**Aim of the task:** For each line of the data below, test for "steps". Report only the number of lines that pass.
────────────────────
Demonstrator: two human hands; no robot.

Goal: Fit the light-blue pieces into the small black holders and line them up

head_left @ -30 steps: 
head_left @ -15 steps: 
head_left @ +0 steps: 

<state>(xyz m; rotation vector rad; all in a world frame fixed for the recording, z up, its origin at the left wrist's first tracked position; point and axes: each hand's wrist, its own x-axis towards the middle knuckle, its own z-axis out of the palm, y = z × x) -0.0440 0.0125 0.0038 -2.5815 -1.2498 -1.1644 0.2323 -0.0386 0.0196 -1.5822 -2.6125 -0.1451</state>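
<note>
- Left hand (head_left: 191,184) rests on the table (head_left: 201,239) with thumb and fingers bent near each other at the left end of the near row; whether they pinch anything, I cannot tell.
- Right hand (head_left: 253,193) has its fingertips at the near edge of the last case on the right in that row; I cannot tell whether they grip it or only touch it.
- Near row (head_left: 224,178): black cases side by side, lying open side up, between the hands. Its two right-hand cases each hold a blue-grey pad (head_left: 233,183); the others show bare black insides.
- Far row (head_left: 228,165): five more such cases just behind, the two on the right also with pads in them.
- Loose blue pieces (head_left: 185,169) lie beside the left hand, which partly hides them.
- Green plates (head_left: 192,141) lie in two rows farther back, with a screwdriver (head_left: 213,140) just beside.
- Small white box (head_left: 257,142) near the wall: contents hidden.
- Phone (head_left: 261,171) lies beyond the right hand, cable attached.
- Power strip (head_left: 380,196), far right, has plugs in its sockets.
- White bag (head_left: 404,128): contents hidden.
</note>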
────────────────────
**Problem solution:** 3